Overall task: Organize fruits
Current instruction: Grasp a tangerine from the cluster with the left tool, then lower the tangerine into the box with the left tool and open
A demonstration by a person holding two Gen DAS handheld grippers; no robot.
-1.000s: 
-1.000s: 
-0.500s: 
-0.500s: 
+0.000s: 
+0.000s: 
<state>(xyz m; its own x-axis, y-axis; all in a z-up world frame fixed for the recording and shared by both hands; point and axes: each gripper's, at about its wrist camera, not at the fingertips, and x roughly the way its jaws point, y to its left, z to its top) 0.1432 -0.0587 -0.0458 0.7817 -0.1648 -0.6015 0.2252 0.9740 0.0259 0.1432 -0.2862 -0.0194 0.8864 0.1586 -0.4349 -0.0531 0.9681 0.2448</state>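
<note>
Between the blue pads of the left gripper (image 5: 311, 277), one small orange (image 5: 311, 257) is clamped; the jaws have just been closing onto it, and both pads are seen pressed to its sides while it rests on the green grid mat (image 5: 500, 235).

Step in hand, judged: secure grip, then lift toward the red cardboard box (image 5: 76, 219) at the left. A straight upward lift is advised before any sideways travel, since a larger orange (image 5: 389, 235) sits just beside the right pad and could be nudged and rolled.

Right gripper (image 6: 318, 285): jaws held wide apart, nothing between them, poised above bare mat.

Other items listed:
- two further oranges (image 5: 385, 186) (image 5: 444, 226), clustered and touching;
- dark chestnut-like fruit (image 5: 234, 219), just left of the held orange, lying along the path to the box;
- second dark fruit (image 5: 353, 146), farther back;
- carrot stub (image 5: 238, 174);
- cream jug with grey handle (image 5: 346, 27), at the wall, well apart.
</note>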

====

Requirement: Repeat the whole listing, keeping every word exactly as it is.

Response to this task:
Overall task: Organize fruits
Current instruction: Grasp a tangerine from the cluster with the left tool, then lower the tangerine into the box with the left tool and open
A demonstration by a person holding two Gen DAS handheld grippers; no robot.
-1.000s: 
-1.000s: 
-0.500s: 
-0.500s: 
+0.000s: 
+0.000s: 
<state>(xyz m; its own x-axis, y-axis; all in a z-up world frame fixed for the recording and shared by both hands; point and axes: each gripper's, at about its wrist camera, not at the fingertips, and x roughly the way its jaws point, y to its left, z to its top) 0.1432 -0.0587 -0.0458 0.7817 -0.1648 -0.6015 0.2252 0.9740 0.0259 0.1432 -0.2862 -0.0194 0.8864 0.1586 -0.4349 -0.0531 0.9681 0.2448</state>
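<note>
Between the blue pads of the left gripper (image 5: 311, 277), one small orange (image 5: 311, 257) is clamped; the jaws have just been closing onto it, and both pads are seen pressed to its sides while it rests on the green grid mat (image 5: 500, 235).

Step in hand, judged: secure grip, then lift toward the red cardboard box (image 5: 76, 219) at the left. A straight upward lift is advised before any sideways travel, since a larger orange (image 5: 389, 235) sits just beside the right pad and could be nudged and rolled.

Right gripper (image 6: 318, 285): jaws held wide apart, nothing between them, poised above bare mat.

Other items listed:
- two further oranges (image 5: 385, 186) (image 5: 444, 226), clustered and touching;
- dark chestnut-like fruit (image 5: 234, 219), just left of the held orange, lying along the path to the box;
- second dark fruit (image 5: 353, 146), farther back;
- carrot stub (image 5: 238, 174);
- cream jug with grey handle (image 5: 346, 27), at the wall, well apart.
</note>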

This exercise has been answered in full.